Лес начинался невдалеке от деревенских огородов, обнесенных высоким частоколом. За низкорослым кустарником тянулась лента болотца, сплошь заросшего мхом. Шаги по нему, похожие на тяжелое сиплое дыхание, разносились далеко окрест.
Трудно идти по болотцу. Воздух до одури настоен на пахучем багульнике; с утра его запах, прибитый тяжестью росы, выше пояса не поднимается, а в полдень даже у привычного человека голова кругом идет.

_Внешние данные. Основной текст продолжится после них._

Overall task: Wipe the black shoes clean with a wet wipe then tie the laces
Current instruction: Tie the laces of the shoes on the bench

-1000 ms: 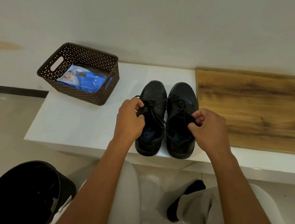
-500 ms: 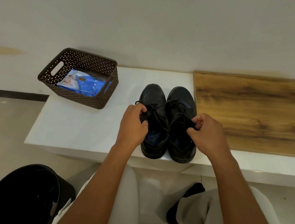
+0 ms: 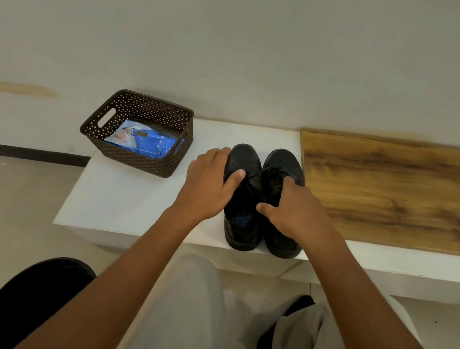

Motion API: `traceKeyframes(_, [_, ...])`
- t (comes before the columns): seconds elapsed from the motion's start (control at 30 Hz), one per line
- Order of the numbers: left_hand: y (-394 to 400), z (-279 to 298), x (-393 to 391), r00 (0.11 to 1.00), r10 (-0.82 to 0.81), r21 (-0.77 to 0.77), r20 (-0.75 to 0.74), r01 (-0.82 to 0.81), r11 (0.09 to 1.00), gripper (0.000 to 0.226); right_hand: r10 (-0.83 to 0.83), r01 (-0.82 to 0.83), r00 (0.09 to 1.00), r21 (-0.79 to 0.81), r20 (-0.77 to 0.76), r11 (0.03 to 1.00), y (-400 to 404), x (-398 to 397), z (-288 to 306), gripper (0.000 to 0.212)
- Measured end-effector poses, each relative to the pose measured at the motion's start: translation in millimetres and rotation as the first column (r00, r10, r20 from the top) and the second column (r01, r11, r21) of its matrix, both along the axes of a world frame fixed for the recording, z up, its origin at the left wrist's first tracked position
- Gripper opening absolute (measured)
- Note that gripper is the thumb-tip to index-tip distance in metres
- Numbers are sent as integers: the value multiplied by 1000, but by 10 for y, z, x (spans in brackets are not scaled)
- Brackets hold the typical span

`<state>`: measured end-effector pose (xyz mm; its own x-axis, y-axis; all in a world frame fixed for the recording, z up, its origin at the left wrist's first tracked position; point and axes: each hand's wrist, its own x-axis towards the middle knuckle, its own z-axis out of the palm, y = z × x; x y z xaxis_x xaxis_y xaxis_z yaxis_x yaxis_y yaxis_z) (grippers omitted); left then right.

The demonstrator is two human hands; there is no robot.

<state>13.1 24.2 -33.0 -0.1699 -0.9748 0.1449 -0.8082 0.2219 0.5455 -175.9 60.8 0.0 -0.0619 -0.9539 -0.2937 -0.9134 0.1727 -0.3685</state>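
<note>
My left hand [image 3: 207, 184] has moved from the laces to the outer side of the left shoe, fingers now spread, thumb on its tongue. My right hand [image 3: 296, 211] curls over the right shoe's lace area; whether it pinches a lace I cannot tell. The black shoes [image 3: 263, 201] stand together on the white counter [image 3: 133, 200], toes pointing away from me toward the wall.

Two black shoes [image 3: 266, 202], side by side on one white bench [image 3: 132, 206]. One brown basket [image 3: 141, 131] far left; one blue wipes pack [image 3: 146, 142] inside. One wood panel [image 3: 394, 191] right. One black bin [image 3: 30, 303] near left. Two hands: left hand [image 3: 206, 189], right hand [image 3: 296, 211].
</note>
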Motion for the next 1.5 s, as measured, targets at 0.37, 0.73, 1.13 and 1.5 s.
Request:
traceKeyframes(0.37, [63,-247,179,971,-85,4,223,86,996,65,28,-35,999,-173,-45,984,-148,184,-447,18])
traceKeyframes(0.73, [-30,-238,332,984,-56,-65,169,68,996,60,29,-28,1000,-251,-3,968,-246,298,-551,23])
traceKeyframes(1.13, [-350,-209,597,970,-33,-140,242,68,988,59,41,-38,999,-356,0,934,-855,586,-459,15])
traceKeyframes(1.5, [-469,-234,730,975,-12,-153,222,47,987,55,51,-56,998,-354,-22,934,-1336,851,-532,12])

Васька входил в лес и, незаметно для себя, как бы растворялся в нем. Смотрел на ветвистый куст можжевельника, усеянный зеленым бисером ягодок, ощущал, как под чешуйчатой кожицей движется от корней душистый, приторный сок и, замирая, был этим кустом, крепко вросшим в замшелую полянку.
Порхающие бабочки, похожие на осколки разноцветных стекол, настраивали его на другой лад. Ласкающие потоки воздуха, касаясь щек, лба, создавали ощущение полета, и Васька парил над поляной, поднимался над лесом, замирая от восторга.

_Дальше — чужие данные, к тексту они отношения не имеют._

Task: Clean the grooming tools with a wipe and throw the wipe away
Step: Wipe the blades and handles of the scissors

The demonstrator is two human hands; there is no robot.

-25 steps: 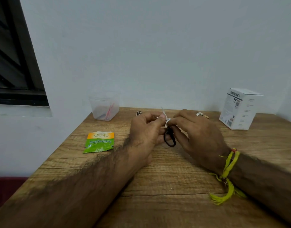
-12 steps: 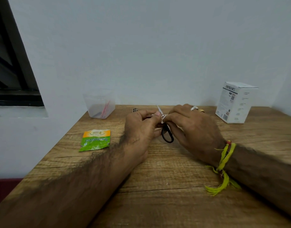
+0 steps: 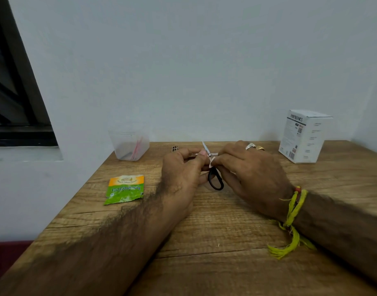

Он не знал названия большинства трав и цветов, но хорошо помнил их запахи и, видя желтоватые цветы медуницы, уже чувствовал сладковатый густой аромат. Тягуче пахли ночные фиалки. Обильно выбегающий из-под кустов зверобой вносил в этот букет запахов свою особенную горчинку.
Васька мог подолгу стоять под огромным дубом, мощно и широко разметавшим исполинские ветви. Никто в деревне не помнил, сколько десятилетий стоит он, раздвинув березы и осины. Все почему-то помнят его таким вот, великим. И когда Васька смотрел на дуб, то, неказистый, по нынешним понятиям, низкорослый, он словно бы становился выше, шире в плечах, и все тело его наполнялось ровным, спокойным гулом, и ему казалось, что он так твердо стоит на земле, что никакой ураганный ветер не стронет его с места.
А заслышит Васька тоненький голос малиновки, глазами найдет ее в тенистых зарослях, крохотную, похожую на вибрирующую стрелку, и чувствует, как у него в горле рождается тоненький свист. Он приложит ладонь к губам и позовет малиновку. Иногда попадет ей в тон, и они оживленно разговаривают.